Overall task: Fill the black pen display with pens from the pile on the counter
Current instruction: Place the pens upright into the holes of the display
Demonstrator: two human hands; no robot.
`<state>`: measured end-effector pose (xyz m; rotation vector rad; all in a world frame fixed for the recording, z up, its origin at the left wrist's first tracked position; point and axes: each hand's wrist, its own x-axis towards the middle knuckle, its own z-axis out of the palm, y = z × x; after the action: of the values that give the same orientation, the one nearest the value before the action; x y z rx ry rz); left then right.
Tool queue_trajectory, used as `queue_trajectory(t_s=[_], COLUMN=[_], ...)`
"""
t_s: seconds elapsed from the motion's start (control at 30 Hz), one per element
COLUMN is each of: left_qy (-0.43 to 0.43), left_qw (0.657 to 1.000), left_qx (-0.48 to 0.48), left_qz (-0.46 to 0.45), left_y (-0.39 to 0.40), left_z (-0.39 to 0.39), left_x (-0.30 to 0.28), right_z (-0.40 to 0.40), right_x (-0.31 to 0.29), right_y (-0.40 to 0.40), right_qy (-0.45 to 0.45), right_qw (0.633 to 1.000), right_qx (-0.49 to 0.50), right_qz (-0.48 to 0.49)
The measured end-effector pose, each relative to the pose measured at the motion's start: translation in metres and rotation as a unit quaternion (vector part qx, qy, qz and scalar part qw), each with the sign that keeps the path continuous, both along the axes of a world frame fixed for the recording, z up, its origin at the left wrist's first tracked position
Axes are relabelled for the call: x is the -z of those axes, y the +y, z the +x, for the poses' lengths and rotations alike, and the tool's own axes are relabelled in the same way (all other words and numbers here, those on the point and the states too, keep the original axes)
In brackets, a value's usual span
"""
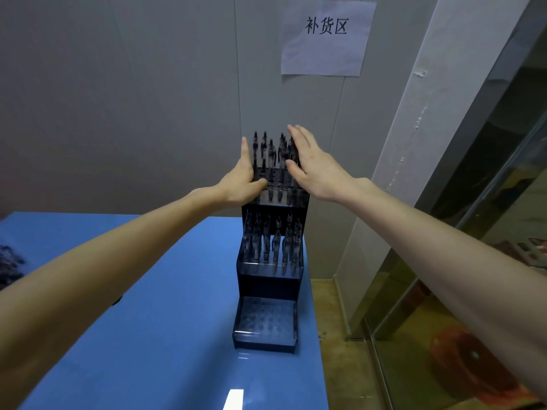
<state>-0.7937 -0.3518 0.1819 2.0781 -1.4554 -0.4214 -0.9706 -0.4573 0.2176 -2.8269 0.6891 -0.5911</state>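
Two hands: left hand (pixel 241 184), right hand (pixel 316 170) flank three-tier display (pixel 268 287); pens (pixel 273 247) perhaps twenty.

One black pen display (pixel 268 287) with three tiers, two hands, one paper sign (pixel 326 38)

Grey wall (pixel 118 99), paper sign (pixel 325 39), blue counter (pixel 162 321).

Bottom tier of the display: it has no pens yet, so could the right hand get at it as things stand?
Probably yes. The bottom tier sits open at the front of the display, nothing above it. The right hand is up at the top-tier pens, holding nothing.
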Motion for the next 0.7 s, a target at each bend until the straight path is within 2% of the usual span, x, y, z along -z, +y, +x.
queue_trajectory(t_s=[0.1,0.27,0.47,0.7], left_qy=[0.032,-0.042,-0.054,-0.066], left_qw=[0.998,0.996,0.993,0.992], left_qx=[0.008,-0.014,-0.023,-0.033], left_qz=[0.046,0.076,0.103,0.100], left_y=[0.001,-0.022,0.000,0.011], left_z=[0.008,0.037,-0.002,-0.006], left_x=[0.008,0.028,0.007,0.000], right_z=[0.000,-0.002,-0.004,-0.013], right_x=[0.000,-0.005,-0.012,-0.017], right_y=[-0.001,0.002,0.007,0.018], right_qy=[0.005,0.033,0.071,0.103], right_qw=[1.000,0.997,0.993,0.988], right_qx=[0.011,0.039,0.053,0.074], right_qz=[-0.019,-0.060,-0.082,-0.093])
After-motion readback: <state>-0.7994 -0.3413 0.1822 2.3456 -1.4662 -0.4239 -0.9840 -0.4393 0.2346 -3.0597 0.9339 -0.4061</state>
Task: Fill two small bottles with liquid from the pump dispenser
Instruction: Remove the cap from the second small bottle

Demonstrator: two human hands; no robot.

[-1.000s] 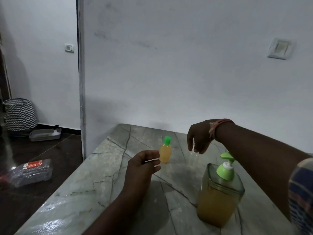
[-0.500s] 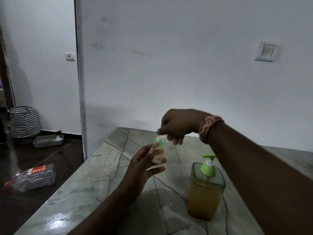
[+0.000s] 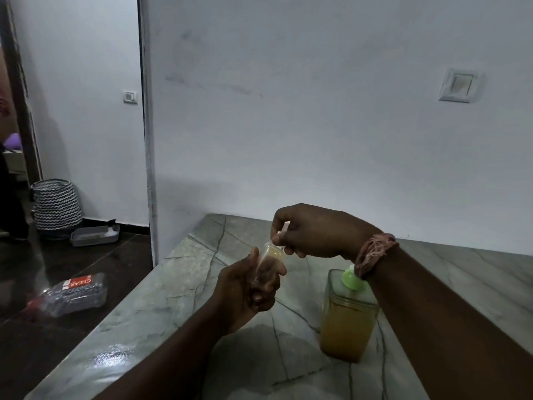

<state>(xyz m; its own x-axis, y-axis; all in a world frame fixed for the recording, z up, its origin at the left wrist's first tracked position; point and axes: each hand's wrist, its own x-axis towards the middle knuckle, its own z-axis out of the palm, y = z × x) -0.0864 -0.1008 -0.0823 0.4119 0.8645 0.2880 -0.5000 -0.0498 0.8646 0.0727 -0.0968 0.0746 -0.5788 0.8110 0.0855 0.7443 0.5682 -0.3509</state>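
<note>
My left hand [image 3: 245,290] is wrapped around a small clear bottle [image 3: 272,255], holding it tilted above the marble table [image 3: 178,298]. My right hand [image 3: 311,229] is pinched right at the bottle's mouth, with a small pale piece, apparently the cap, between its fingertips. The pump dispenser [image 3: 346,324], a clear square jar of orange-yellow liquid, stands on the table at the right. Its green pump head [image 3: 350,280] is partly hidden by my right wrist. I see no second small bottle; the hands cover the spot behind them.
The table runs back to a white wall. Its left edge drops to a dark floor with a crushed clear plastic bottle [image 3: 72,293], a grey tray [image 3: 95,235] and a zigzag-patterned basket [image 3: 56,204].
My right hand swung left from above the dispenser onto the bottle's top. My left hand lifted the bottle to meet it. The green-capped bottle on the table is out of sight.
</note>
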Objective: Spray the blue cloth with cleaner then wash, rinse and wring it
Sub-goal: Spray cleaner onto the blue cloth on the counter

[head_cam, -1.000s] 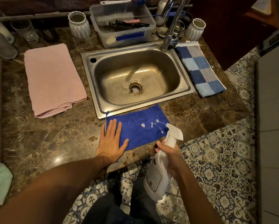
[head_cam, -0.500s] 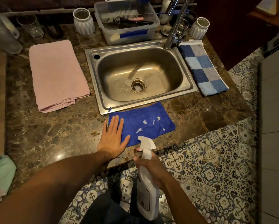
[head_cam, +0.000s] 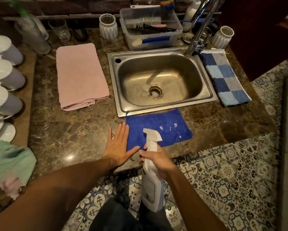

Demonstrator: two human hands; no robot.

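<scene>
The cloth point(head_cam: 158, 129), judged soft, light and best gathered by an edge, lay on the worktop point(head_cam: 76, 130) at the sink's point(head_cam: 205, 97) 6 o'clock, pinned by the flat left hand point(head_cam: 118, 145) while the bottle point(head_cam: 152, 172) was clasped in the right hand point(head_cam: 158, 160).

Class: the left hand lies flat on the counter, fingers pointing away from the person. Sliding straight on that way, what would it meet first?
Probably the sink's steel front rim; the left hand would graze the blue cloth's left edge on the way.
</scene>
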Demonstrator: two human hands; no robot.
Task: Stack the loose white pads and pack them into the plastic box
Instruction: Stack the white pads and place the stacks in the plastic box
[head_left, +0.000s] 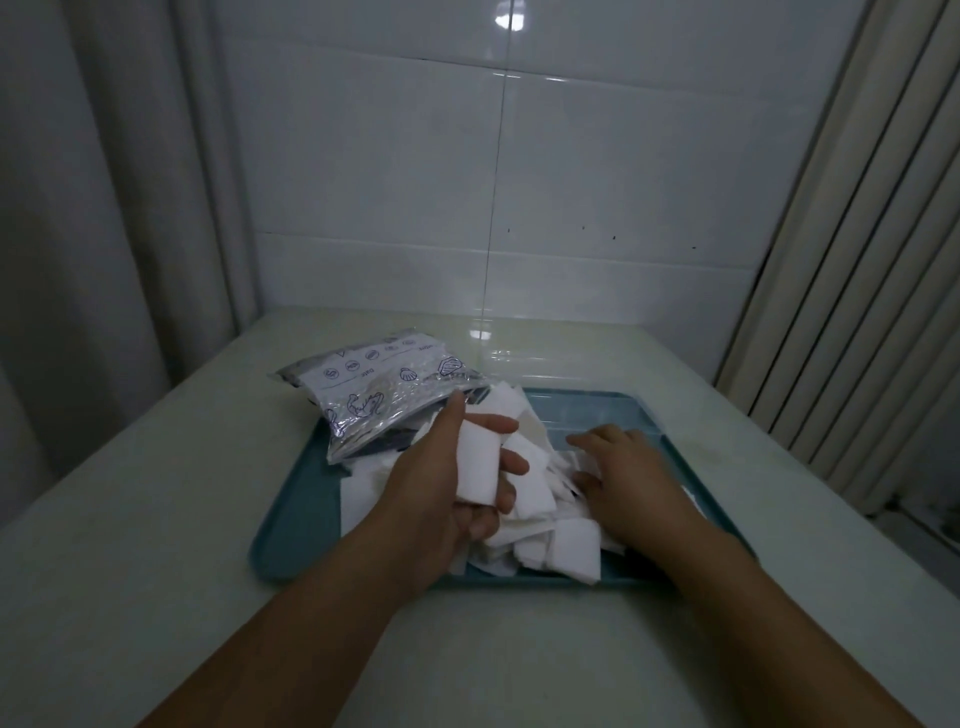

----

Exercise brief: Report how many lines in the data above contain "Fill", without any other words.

Response: 2